- Problem to solve -
Return all of the data below verbatim and exclude every picture.

- Material for this task -
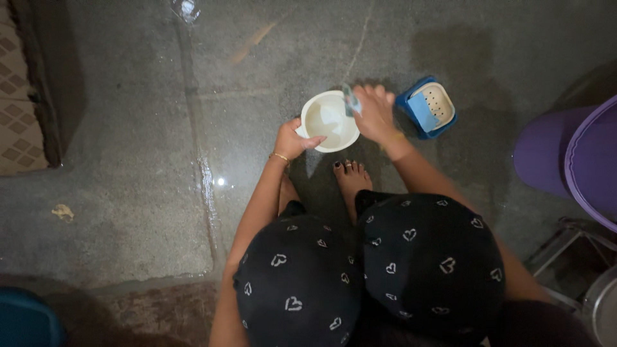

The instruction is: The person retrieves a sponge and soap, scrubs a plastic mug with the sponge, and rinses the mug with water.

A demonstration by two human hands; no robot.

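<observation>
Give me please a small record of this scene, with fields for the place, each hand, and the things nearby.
place: wet grey stone floor, dim light
posture: person crouching, one bare foot under the bowl's near side
left hand: grips the rim of a white bowl
right hand: holds a small scrubbing pad at the bowl's rim
bowl contents: pale and shiny inside, cannot tell what
right of bowl: blue soap holder with a white perforated insert
far right: purple tub
far left: patterned mat
</observation>
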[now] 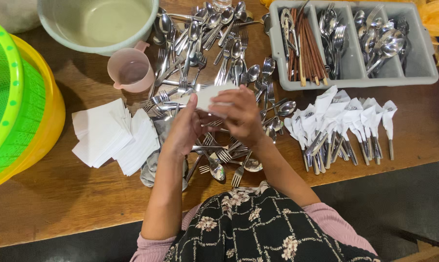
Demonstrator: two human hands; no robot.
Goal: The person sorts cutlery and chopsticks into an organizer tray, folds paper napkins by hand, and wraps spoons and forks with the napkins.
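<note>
Wooden desk w/ loose steel cutlery: left hand (183,131) & right hand (241,116) both pinch a white paper napkin (210,94) between them, long axis left-right.

Glossy metal cutlery (219,53) lies on the smooth varnished wooden table (59,194) beside matt white paper napkins (115,136) and a grey plastic tray (355,77).
</note>
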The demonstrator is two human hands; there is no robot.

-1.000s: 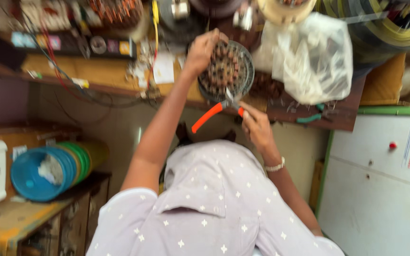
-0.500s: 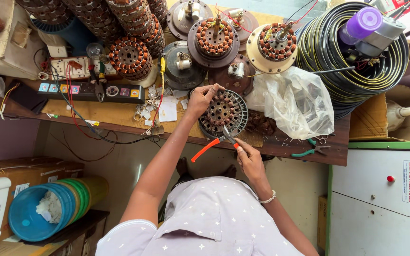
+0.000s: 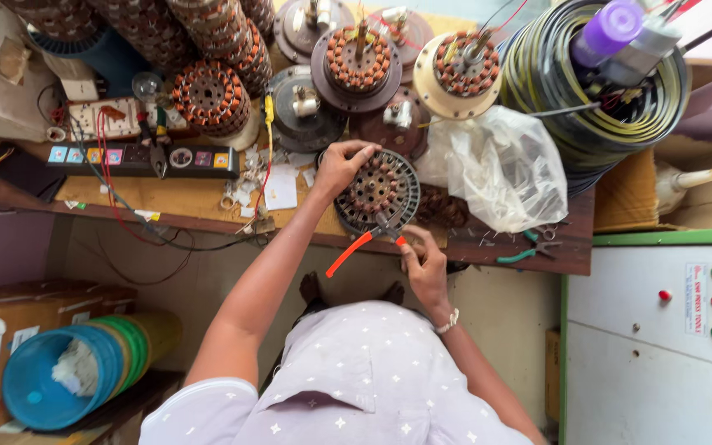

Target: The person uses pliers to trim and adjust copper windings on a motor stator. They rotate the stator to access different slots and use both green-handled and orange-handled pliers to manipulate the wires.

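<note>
Stator: a round wound stator (image 3: 377,191) is stood at the front edge of the bench (image 3: 199,202), near its middle — beside a plastic bag (image 3: 500,165).
Left hand: the left hand (image 3: 341,167) is closed over the stator's upper left rim.
Right hand: the right hand (image 3: 423,265) is wrapped around orange-handled pliers (image 3: 362,245), whose nose is set against the stator's lower rim.
Behind: more stators and a wire coil (image 3: 603,91) are crowded along the back edge.
Right corner: green pliers (image 3: 529,250) are laid there.
</note>
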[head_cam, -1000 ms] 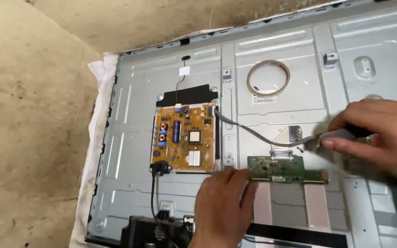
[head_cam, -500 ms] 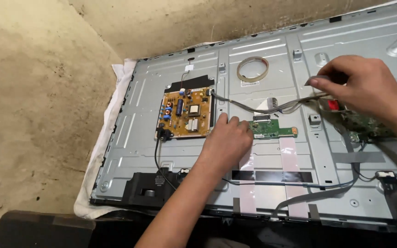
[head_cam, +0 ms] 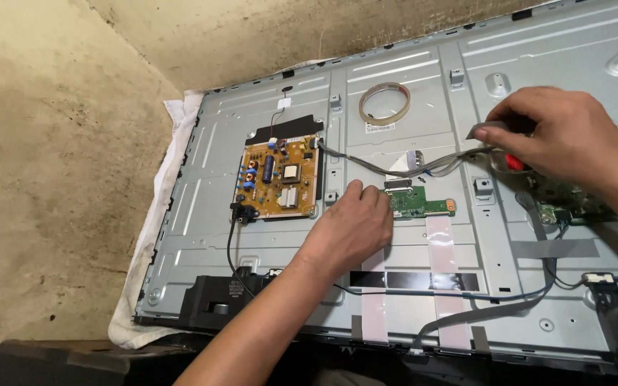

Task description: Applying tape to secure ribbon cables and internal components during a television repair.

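Note:
A flat-screen panel lies face down, its grey metal back (head_cam: 409,93) showing. My left hand (head_cam: 352,230) rests palm down on the metal, fingertips touching the left end of a small green circuit board (head_cam: 427,205); it holds nothing. My right hand (head_cam: 566,136) is pinched on the end of a grey flat cable (head_cam: 395,169) that runs left to a tan power board (head_cam: 280,179). A small red part (head_cam: 513,161) shows under its fingers. Part of a larger green board (head_cam: 574,204) lies under my right wrist.
A tape roll (head_cam: 384,102) lies on the metal above the small board. Two pale ribbon strips (head_cam: 441,243) run down from it. A black speaker (head_cam: 216,300) sits at the lower left edge. White cloth (head_cam: 173,143) pads the panel on a concrete floor (head_cam: 51,179).
My right hand has lifted up and away from the small board with the grey cable end. My left hand stays beside the small board. The view has pulled back.

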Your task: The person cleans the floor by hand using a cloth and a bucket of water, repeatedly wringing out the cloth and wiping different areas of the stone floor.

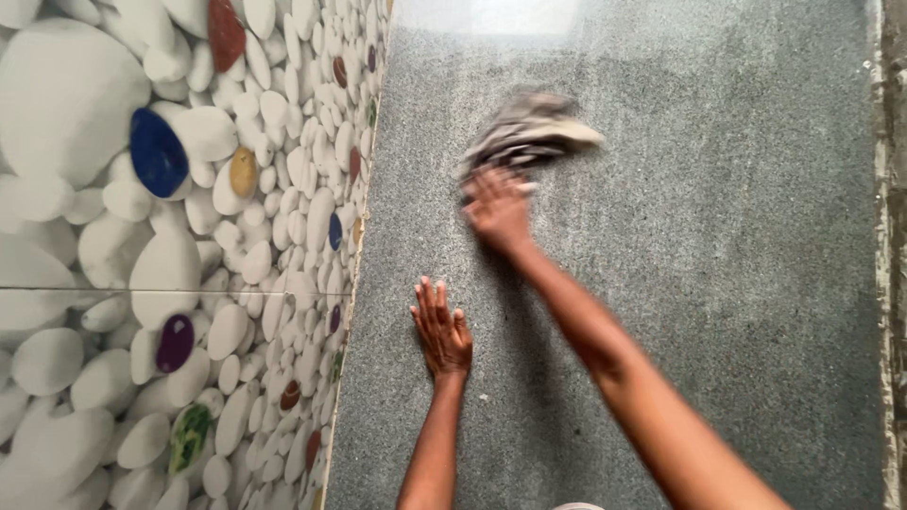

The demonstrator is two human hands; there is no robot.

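Grey speckled stone floor [718, 283] half wiped: right hand [498, 210] grips crumpled grey rag [529, 132] at 12 o'clock; left hand [440, 331] spread flat; near floor seemingly unwiped.

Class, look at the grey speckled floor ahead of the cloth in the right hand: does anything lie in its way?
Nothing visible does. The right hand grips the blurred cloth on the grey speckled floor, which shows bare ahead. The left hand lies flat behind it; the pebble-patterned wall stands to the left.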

- Final answer -
The instruction is: The person retrieves a sponge and soap, scrubs a plastic mug with the sponge, and rinses the mug with water.

A demonstration by two human hands; no robot.

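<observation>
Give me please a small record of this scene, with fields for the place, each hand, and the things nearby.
place: wet grey stone floor, dim light
posture: person crouching, one bare foot under the bowl's near side
left hand: grips the rim of a white bowl
right hand: holds a small scrubbing pad at the bowl's rim
bowl contents: pale and shiny inside, cannot tell what
right of bowl: blue soap holder with a white perforated insert
far right: purple tub
far left: patterned mat
</observation>
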[now] 
Demonstrator: two human hands; no robot.
Goal: The person sorts cutlery and chopsticks into an organizer tray, folds paper napkins by hand, and wraps spoons and forks with the napkins.
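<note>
Wooden desk w/ loose steel cutlery: left hand (183,131) & right hand (241,116) both pinch a white paper napkin (210,94) between them, long axis left-right.

Glossy metal cutlery (219,53) lies on the smooth varnished wooden table (59,194) beside matt white paper napkins (115,136) and a grey plastic tray (355,77).
</note>
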The demonstrator is two human hands; there is no robot.

-1.000s: 
-0.500s: 
+0.000s: 

Target: The person uses pliers to trim and adjust copper windings on a motor stator. They rotate the stator to access different slots and use both green-handled and orange-handled pliers to manipulate the wires.

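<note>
Stator: a round wound stator (image 3: 377,191) is stood at the front edge of the bench (image 3: 199,202), near its middle — beside a plastic bag (image 3: 500,165).
Left hand: the left hand (image 3: 341,167) is closed over the stator's upper left rim.
Right hand: the right hand (image 3: 423,265) is wrapped around orange-handled pliers (image 3: 362,245), whose nose is set against the stator's lower rim.
Behind: more stators and a wire coil (image 3: 603,91) are crowded along the back edge.
Right corner: green pliers (image 3: 529,250) are laid there.
</note>
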[head_cam, -1000 ms] 
[head_cam, -500 ms] 
[head_cam, +0 ms] 

Task description: Applying tape to secure ribbon cables and internal components during a television repair.

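Note:
A flat-screen panel lies face down, its grey metal back (head_cam: 409,93) showing. My left hand (head_cam: 352,230) rests palm down on the metal, fingertips touching the left end of a small green circuit board (head_cam: 427,205); it holds nothing. My right hand (head_cam: 566,136) is pinched on the end of a grey flat cable (head_cam: 395,169) that runs left to a tan power board (head_cam: 280,179). A small red part (head_cam: 513,161) shows under its fingers. Part of a larger green board (head_cam: 574,204) lies under my right wrist.
A tape roll (head_cam: 384,102) lies on the metal above the small board. Two pale ribbon strips (head_cam: 441,243) run down from it. A black speaker (head_cam: 216,300) sits at the lower left edge. White cloth (head_cam: 173,143) pads the panel on a concrete floor (head_cam: 51,179).
My right hand has lifted up and away from the small board with the grey cable end. My left hand stays beside the small board. The view has pulled back.
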
Your task: The person cleans the floor by hand using a cloth and a bucket of water, repeatedly wringing out the cloth and wiping different areas of the stone floor.


The demonstrator is two human hands; there is no robot.

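Grey speckled stone floor [718, 283] half wiped: right hand [498, 210] grips crumpled grey rag [529, 132] at 12 o'clock; left hand [440, 331] spread flat; near floor seemingly unwiped.

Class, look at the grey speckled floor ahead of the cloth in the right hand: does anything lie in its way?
Nothing visible does. The right hand grips the blurred cloth on the grey speckled floor, which shows bare ahead. The left hand lies flat behind it; the pebble-patterned wall stands to the left.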

Nothing else remains in this exercise.